= Oliver Lincoln Lundquist =

American architect and industrial designer

Oliver Lincoln Lundquist (September 20, 1916 - December 28, 2008) was an American architect and industrial designer who headed the team which was responsible for the design of the United Nations logo and the Q-Tip box.

==Biography==

===Early life and education===
Lundquist was born on September 20, 1916, in Westbury, New York and grew up in Peekskill, New York. His mother was Frances Molly and his father was Louis Henrik Lundquist, a landscape architect. He attended Columbia University, where he studied architecture.

===Industrial design and military service===
He was hired by Raymond Loewy's industrial design firm in 1937 while he was a senior at Columbia, and was trained by the well-known architect himself. For the 1939 New York World's Fair, Lundquist was part of a team that developed a wind tunnel effect showing smoke traveling over a Chrysler Air Flow car for that company's pavilion at the fair. He created a "magic talking car" that spoke about Chrysler's car with the voice of the host of Major Bowes Amateur Hour. He created a "frozen forest" of steel palm trees with refrigerant inside to demonstrate Chrysler's automotive air conditioning system. At the Loewy firm, he developed the blue-and-white Q-Tip box, described by The New York Times as "one of the most widely known of product packages."'

Lundquist worked with Eero Saarinen at the Office of Strategic Services during World War II. Saarinen and Lundquist won a Post War Living housing competition sponsored by Arts & Architecture for a house they had jointly designed.

Lundquist was a pioneer of track lighting and created designs for the lighting company Lightolier.

Lundquist served as a lieutenant in the United States Navy during World War II in the Office of Strategic Services, where he prepared visual presentations for the Joint Chiefs of Staff and the Washington press corps, working together with Alger Hiss and Saarinen.

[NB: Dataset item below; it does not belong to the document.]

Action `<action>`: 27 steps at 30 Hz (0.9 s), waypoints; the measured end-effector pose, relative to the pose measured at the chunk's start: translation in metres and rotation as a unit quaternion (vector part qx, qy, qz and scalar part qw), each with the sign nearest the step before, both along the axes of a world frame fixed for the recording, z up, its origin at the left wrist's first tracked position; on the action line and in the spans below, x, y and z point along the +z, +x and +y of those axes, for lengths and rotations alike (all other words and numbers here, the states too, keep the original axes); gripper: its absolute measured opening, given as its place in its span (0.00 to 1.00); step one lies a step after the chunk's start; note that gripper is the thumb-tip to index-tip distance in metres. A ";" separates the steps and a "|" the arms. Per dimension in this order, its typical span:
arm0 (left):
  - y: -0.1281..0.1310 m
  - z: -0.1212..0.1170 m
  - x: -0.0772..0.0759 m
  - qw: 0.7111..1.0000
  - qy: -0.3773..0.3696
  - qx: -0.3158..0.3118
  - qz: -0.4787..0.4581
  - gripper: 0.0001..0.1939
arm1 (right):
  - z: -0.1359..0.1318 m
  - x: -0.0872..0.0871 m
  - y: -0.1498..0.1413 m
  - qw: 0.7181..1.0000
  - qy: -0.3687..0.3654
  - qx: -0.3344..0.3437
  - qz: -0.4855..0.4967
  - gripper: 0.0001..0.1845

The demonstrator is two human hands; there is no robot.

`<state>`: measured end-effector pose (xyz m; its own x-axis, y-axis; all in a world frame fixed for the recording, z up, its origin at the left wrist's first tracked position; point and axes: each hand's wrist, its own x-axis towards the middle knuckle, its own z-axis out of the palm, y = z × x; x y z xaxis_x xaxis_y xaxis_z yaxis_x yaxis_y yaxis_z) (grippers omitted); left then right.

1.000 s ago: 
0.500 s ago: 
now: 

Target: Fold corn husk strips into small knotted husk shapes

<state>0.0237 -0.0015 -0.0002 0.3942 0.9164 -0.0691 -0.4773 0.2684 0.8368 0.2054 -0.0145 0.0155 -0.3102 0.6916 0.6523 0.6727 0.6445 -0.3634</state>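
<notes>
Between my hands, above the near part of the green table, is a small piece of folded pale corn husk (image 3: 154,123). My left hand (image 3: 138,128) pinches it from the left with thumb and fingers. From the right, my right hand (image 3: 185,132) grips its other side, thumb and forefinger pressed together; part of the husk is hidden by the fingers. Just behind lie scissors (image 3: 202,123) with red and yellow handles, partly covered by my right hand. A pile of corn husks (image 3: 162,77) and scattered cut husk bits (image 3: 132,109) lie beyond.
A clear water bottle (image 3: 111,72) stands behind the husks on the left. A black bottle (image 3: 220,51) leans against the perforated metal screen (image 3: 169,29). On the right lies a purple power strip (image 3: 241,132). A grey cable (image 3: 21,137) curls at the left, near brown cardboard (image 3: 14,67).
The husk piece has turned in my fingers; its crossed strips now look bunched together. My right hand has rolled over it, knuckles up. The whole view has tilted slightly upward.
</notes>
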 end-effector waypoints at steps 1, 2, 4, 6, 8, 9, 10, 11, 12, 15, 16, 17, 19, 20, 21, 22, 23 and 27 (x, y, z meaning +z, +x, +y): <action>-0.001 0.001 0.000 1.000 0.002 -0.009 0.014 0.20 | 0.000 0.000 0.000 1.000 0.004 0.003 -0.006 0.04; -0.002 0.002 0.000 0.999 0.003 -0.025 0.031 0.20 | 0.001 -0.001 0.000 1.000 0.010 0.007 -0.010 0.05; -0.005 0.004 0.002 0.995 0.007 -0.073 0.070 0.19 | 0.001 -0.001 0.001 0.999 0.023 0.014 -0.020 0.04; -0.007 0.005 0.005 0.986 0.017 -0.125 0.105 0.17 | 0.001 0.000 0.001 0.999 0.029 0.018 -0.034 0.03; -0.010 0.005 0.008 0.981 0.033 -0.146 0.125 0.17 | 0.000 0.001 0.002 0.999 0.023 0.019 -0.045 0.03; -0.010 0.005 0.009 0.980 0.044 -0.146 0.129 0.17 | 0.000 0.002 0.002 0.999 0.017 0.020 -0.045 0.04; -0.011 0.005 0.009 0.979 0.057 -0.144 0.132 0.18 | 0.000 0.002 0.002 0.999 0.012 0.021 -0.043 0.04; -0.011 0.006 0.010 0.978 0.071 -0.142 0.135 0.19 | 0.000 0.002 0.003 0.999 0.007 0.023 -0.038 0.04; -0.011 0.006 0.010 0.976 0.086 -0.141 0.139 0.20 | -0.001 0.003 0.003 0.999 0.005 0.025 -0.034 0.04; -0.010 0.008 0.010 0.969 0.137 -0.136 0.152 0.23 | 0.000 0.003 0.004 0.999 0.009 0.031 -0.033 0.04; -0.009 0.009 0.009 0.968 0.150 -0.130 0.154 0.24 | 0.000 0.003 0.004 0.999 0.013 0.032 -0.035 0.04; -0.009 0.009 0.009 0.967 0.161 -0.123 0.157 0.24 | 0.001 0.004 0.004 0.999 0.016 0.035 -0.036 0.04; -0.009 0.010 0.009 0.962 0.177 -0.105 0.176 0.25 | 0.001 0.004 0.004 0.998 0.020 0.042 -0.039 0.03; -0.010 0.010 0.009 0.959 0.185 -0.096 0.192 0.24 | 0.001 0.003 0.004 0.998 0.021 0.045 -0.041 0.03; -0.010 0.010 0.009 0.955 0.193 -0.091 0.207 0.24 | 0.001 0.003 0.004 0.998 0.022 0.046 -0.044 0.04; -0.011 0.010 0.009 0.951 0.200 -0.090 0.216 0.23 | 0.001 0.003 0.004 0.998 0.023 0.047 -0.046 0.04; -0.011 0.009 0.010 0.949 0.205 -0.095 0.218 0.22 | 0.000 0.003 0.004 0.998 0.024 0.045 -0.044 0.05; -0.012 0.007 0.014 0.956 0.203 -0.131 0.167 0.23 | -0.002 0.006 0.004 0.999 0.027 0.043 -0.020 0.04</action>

===United Nations and its logo===

Flag of the United Nations

Following his military service, Lundquist attended the United Nations Conference on International Organization in San Francisco, California. The organizers of the 1945 conference wanted an insignia that could be made into a pin to identify delegates. United States Secretary of State Edward Stettinius, Jr. was chairman of the U.S. delegation, and realized that a temporary design might become the permanent symbol of the United Nations. He formed a committee headed by Lundquist that developed a design consisting of a world map surrounded by leaves from a design created by Donal McLaughlin.

The blue color that appears in the background of the insignia was chosen to be "the opposite of red, the war color". The original color the group chose in 1945 was a gray blue that differs from the current United Nations flag.

The globe used in the original design was an azimuthal projection focused on the North Pole with North America and the United States, the host nation of the conference, at the bottom center. The projection used cut off portions of the Southern Hemisphere at the latitude of Argentina which was acceptable as Argentina was not then a member of the United Nations. The final design used in the modern logo was expanded to include all of South America and was rotated 90 degrees to place the Prime Meridian at the center.

As special services officer for the United Nations, Lundquist announced in June 1946 that the organization would use the charting and diagramming techniques that had been used successfully by the United States Armed Forces to present information internally and for public use. The division would also be responsible for the planning of the UN's temporary offices in Lake Success, New York, including design of buttons, passes, letterhead and license plates.

===Architecture===
As an architect, Lundquist became a partner in the firm Von Der Lancken & Lundquist, with Julian von der Lancken, and later with Lundquist & Stonehill.

He designed or renovated buildings and offices for Bache & Co., Donaldson, Lufkin & Jenrette, Hoffmann–La Roche and Sotheby Parke Bernet and at the former Kodak Building in Manhattan, in addition to work on hospitals, schools and buildings for the New York City Department of Parks and Recreation.

===Personal life===
He married Harriet Elizabeth "Betty" Cooper (June 6, 1916 - November 17, 2009) in 1944 after meeting in Washington, D.C. She was a photographer, political activist and family therapist. They divorced in 1975.

Lundquist died at age 92 on December 28, 2008, of prostate cancer at his home in the Yorkville, Manhattan neighborhood. He and Betty had three children, Jill Lundquist, Timothy Wade Lundquist (April 16, 1949 - July 8, 2016) and Eric Cooper Lundquist, and six grandchildren - Sarah Botstein, Abby Botstein (1973-1981), Benjamin Lundquist, Adam Lundquist-Baz, Tessa Lundquist and Molly Lundquist-Baz.

He served on the board of trustees of now-defunct Franconia College in New Hampshire while his son Tim was a student there. In 1970 his daughter, Jill, was living with Leon Botstein, now the president of Bard College. The Franconia board appointed Botstein, then 23, as president of the struggling college, making him the youngest college president in US history.